Türkiye-Suriye-Irak nasıl birleşir?
Zirve Üniversitesi’nin davetlisi olarak Gaziantep’teyim. 2009 yılında kurulan bir vakıf üniversitesinin bu kadar kısa zamanda böylesine mesafe alması cidden şaşırtıcı.
200’ün üzerinde akademik personel ve 1500 öğrenci. Akademik kadronun önemli bir bölümü yurtdışında eğitim görmüş isimlerden oluşuyor. Keza farklı ülkelerden gelen 80 yabancı öğrenci burada eğitim görüyor. Bunlardan 25’i Suriyeli.
Bu rakamları size bir üniversiteyi tanıtmak için aktarmıyorum. Gaziantep’te kurulan bir üniversitenin, Türkiye’nin vizyonuyla ve dış politikadaki dinamikleriyle böyle bir uyum yakalaması gerçekten heyecan verici.
Rektör Prof. Dr. Adnan Kısa, İdari Bilimlerin Dekanı Prof. Dr. Fevzi Akıncı ve Doç. Dr. Gökhan Bacık’la uzun uzun sohbet ettik. Şöyle ifade edebilirim. Eğer gerçekten bulunduğu coğrafyada etkin role sahip bir Türkiye’den söz edeceksek, bunun sahici ve kalıcı hale gelmesi, ancak bu tür yapılarla mümkün.
***
Üniversite bünyesinde kurulan Ortadoğu Stratejik Araştırmalar Merkezi (OSAM) ve yine aynı paralelde çalışmalar yürüten Gaziantep Dış Politika Konseyi, peşpeşe analizler ve raporlar üretmeye başlamış bile.
OSAM direktörü Gökhan Bacık, uzun yıllardır yurt içinde ve dışında pekçok çalışmaya imza atmış değerli bir akademisyen. İddia ediyorum; bu merkezin ortaya koyduğu vizyon böyle ürün vermeye devam ederse, kesinlikle Türkiye’nin dış politikasında karar vericilerin başvuracağı ciddi adreslerden birisi olacaktır.
Burada dikkatimi çeken bir nokta var ve galiba G.Antep’le ilgili olan herkesin bunu gözden geçirmesi gerekiyor.
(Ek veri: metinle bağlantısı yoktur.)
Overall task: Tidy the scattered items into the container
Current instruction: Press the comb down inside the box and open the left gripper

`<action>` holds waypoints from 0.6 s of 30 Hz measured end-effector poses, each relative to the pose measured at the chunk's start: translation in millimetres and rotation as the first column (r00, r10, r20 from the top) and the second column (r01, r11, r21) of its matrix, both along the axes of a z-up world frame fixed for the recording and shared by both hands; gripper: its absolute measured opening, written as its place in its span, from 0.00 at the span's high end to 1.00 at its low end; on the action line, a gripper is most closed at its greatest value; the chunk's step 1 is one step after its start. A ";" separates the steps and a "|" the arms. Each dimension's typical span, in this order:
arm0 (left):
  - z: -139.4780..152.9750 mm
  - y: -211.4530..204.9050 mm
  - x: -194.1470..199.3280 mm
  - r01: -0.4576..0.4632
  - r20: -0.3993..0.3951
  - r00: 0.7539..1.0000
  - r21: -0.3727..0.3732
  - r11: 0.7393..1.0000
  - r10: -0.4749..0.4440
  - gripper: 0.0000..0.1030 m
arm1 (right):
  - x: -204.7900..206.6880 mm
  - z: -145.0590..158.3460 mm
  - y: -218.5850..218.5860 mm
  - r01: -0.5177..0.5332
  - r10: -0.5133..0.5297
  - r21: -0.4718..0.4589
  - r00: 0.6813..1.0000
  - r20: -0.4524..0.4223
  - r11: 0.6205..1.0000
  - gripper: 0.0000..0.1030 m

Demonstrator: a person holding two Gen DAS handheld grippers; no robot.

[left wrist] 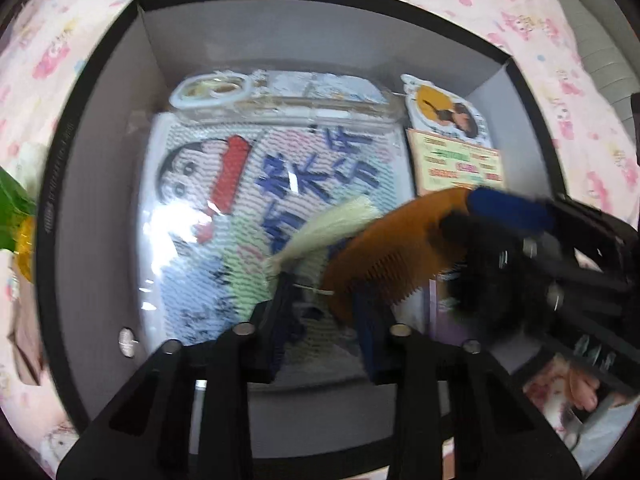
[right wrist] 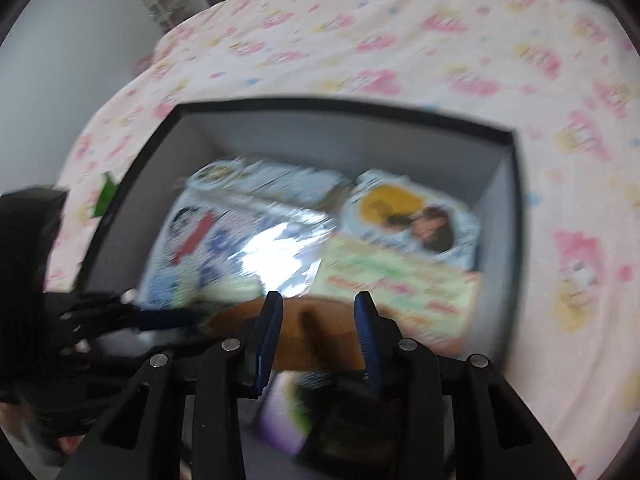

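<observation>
A black box (left wrist: pixel 100 92) with grey inner walls sits on a pink patterned bed sheet; it also shows in the right wrist view (right wrist: pixel 516 184). Inside lie a cartoon woven pad in plastic (left wrist: pixel 248 200), a clear phone case (left wrist: pixel 280 100), a round-topped card (left wrist: pixel 444 108) and a yellow leaflet (left wrist: pixel 460 164). An orange wooden comb (left wrist: pixel 396 240) with a cream tassel (left wrist: pixel 320 232) hangs over the box. My left gripper (left wrist: pixel 324 316) is open just below the comb. My right gripper (right wrist: pixel 318 328) is open around the comb (right wrist: pixel 320 340); one blue finger (left wrist: pixel 508 208) lies along it.
A green and yellow packet (left wrist: pixel 16 216) lies on the sheet left of the box. A purple item (right wrist: pixel 284 416) and a dark fuzzy item (left wrist: pixel 492 280) sit in the box's near right corner. The bed sheet (right wrist: pixel 400 40) stretches beyond the box.
</observation>
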State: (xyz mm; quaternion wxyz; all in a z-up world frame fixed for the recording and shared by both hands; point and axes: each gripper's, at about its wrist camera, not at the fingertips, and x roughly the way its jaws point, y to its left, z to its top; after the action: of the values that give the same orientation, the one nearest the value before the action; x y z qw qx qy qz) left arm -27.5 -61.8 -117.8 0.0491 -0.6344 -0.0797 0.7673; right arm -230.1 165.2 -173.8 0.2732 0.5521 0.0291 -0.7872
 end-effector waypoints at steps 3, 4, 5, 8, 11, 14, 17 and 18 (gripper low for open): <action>6.9 -13.8 7.3 -0.027 -0.006 1.000 -0.038 0.999 0.027 0.72 | 4.1 -6.7 -4.2 -0.012 0.012 -0.004 0.999 0.031 1.000 0.67; 9.6 -18.5 10.7 -0.037 -0.011 0.999 -0.051 0.998 0.037 0.72 | 4.7 -5.1 -4.5 -0.002 0.002 0.003 1.000 0.015 1.000 0.67; 12.4 -22.9 14.0 -0.044 -0.019 0.999 -0.056 0.997 0.043 0.72 | 5.3 -0.9 -3.6 0.034 -0.033 0.029 0.999 -0.031 0.999 0.67; 21.1 -29.2 24.9 -0.041 -0.037 0.998 -0.009 0.999 0.041 0.72 | 9.0 4.4 -5.5 0.131 -0.108 0.132 0.979 -0.174 0.983 0.67; 25.9 -28.2 30.2 -0.029 -0.027 0.999 -0.006 1.000 0.029 0.72 | 7.7 -5.6 -7.7 0.089 -0.079 0.114 0.993 -0.090 0.989 0.67; 30.7 -28.4 32.4 -0.038 -0.027 0.999 -0.018 0.999 0.037 0.70 | 9.1 -15.2 -7.2 0.056 -0.056 0.071 0.998 0.001 0.996 0.67; 37.6 -34.2 36.7 -0.064 -0.038 0.997 -0.047 0.997 0.062 0.67 | 15.1 -14.8 -11.4 0.023 -0.025 0.040 0.999 0.038 0.999 0.66; 39.4 -37.1 38.4 -0.069 -0.038 0.997 -0.049 0.996 0.067 0.67 | 17.0 -14.2 -12.3 0.009 -0.011 0.036 0.999 0.044 0.999 0.66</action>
State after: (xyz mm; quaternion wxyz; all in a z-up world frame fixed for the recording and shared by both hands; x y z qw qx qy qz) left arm 10.9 -99.0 -78.3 0.0086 -0.6181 -0.0811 0.7819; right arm -213.2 152.9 -188.0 0.2600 0.5742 0.0343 -0.7756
Bu şehirde birisi devlet, ikisi vakıf olmak üzere üç üniversite var. Ama şehrin bunlara ilgisi çok zayıf. Oysa Türkiye’nin yeni dönemdeki rolü ve bölgesel gücünün doğrudan beslediği ve etkilediği şehirlerin başında G.Antep geliyor.
Suriye ile sınırlar adeta kalkmış durumda, müthiş bir ticari hareketlilik var. Ancak bunun bir gelecek vizyonuna kavuşması için, bu şehirdeki karar vericilerin üniversiteye daha aktif destek vermesi ve dolayısıyla da zihinsel anlamda ondan beslenmesi gerekiyor. Bu ilişkide ciddi bir kopukluk var ve mutlaka giderilmesi gerekiyor.
***
OSAM’ın davetlisi olarak Kuzey Irak merkezli bir konuşma yaptım. Öğrencilerin ilgisi bir hayli yüksekti. Üstelik sadece dinlemekten ibaret bir katılım da değildi.
Onlarla Türkiye’nin Irak politikasını, yapılan yanlışları, sürekli sert güç unsurlarının kullanılmasını, ortak değerler ve gelecek kurgusu üzerinden politika üretilmemesini konuştuk.
Her zaman olduğu gibi, tek çözümün bu coğrafyada en başta Türkiye-Suriye-Kuzey Irak merkezli olmak üzere bir entegrasyon olduğunu anlattım. Dinleyicilerin tepkileri şaşırtıcı düzeyde sahici ve derinlikliydi. Kaygılarını, umutlarını, düşüncelerini özgüvenle ifade ettiler.
Türkiye, sıkça iç politikanın kıskacına giriyor ve önünü göremez hale geliyor. Oysa önünde kendisiyle bütünleşmek, en azından yakınlaşmak için çırpınan geniş bir coğrafya var.
Yazının başlığını sizleri kışkırtmak ya da dikkat çekmek için atmadım. Boşverin anlamsız çekişmeleri. Türkiye’nin nereye gittiğini ve coğrafyanın ondan neler beklediğini görmek istiyorsanız, biraz sınırların ötesine bakın. Bizi çağıran ortak bir kader var. Bundan kaçmak yerine birlikte neler yapabilirize kafa yormak herhalde daha akıllıca olur.
Zirve Üniversitesi’nden notlarım şimdilik bu kadar. Seyahatimin başından sonuna kadar benimle ilgilenen Burcu Kaleoğlu’na teşekkür ederek noktalayalım.